I always have to stop myself when I say I like “all kinds of music”. Because, honestly, that just isn’t true, there is really only one kind of music I like. No, not [just] Black Metal, I’m talking about music in a minor key. I mean, I’m a pretty happy guy, but there is something about sad, sad songs that just does it for me. I don’t dislike Vivaldi’s “Spring” and “Fall”, but I far prefer “Summer” and “Winter” (guess which seasons he writes in a minor key). “Satisfaction” is a fine song, but I’d rather listen to “Paint it Black” any day…you get the idea. Basically, it don’t mean a thing if it ain’t go that sting [of soul crushing sorrow and sadness].
This month on Minor Key Monday I’ll discuss why Pergolesi’s Stabat Mater is a perfect example of the old saying: “if it’s Baroque it don’t need fixin’!” (Ok…sorry about that, no more puns for the rest of the post, I promise!):
Pergolesi was an Italian composor who worked towards the end of the Baroque period (he died in 1736 at the age of 26). Stabet Mater (roughly “the mother stood”) is a sacred work about Mary’s sorrow at the crucifixion of Jesus (which I imagine would have been a bit of a bummer for her if she didn’t know he was only going away for the weekend). While it shows signs of the coming “Classical” school of music (to oversimplify things, Classical musicians like Beethoven and Mozart used a single melody with accompaniment, Baroque musicians like Bach and Vivaldi favored multiple melodies playing at the same time), most of Stabat Mater is thouroughly Baroque in both feel and composition.
The vocals (theoretically simulating the last breaths of Jesus) play in long drawn out wails over a quicker bassline playing successive scales. While this method does not produce results as intricate as something like one of Bach’s inventions for multiple harpsichords, it still lends the piece a great deal of interest.
Last week I used a different selection from Stabat Mater to tell an epic tale of hot swan on human action which is why I figured this song would be a good choice to illustrate what a difference a minor key makes. Inflamatus Et Accencus (the song from last week) is in a major key, and consequently, fairly upbeat (and thus often skipped as I listen to the cd). This week’s song (the opening track) is pure minor key sadness.

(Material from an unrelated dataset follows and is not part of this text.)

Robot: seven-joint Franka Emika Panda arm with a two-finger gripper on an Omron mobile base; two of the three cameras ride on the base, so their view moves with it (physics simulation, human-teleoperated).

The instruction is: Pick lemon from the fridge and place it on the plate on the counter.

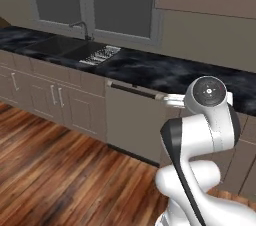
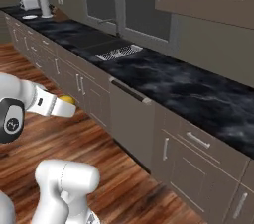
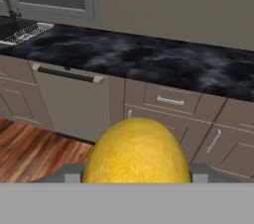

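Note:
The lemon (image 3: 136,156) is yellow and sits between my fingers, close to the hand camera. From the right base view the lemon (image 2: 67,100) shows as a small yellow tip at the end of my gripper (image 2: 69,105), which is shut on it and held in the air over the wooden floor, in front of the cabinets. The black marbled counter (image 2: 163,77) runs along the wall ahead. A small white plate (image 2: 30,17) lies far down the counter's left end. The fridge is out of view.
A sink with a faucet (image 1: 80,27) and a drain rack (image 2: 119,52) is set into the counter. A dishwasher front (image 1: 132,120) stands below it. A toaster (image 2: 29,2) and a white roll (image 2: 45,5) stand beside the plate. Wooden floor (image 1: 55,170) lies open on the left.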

There is a constant upwelling of melancholic sorrow as the song progresses. A melancholy that is almost nostalgic for the loss of what once was, cutting the sorrow with bittersweet memories. It’s no wonder that another selection from Stabat Mater (one of the minor key ones of course) was used in my favorite movie in the whole world.
Thanks for posting this. What a fantastic piece.